----- INFORMATION PROVIDED -----

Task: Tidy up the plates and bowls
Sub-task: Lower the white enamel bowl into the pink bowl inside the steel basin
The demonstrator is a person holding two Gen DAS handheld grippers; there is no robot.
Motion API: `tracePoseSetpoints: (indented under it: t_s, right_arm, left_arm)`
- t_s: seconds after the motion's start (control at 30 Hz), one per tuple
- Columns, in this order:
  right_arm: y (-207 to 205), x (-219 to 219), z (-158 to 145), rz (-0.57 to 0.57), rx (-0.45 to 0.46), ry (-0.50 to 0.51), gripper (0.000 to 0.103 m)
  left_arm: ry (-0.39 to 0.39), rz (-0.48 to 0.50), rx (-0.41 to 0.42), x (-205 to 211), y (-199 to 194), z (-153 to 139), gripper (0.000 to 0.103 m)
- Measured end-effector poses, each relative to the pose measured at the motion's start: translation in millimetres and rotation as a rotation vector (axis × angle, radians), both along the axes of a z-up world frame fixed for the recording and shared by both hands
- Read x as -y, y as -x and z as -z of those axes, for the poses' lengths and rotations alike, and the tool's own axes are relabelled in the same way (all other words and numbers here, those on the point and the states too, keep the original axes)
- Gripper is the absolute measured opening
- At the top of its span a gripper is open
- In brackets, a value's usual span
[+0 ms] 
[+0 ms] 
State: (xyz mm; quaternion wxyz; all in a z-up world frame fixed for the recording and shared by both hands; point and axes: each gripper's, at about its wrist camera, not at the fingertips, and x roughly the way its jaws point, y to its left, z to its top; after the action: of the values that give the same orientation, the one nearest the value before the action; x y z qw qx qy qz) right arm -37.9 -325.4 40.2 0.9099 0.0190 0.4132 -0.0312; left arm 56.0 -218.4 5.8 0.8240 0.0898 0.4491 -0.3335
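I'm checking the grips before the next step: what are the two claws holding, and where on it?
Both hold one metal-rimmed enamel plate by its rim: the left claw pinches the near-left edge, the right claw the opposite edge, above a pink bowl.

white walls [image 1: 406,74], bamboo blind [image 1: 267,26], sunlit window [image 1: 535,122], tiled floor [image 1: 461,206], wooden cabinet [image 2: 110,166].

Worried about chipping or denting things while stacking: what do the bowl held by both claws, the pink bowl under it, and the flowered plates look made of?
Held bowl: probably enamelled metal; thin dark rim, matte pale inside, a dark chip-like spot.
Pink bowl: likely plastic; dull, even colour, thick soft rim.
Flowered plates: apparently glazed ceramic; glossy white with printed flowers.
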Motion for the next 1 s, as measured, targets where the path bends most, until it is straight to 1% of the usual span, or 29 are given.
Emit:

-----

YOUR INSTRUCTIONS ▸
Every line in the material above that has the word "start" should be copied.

RESPONSE TO THIS EXERCISE ▸
- t_s: seconds after the motion's start (control at 30 Hz), one per tuple
- Measured end-effector poses, each relative to the pose measured at the motion's start: translation in millimetres and rotation as a rotation vector (axis × angle, radians), both along the axes of a z-up world frame fixed for the recording and shared by both hands

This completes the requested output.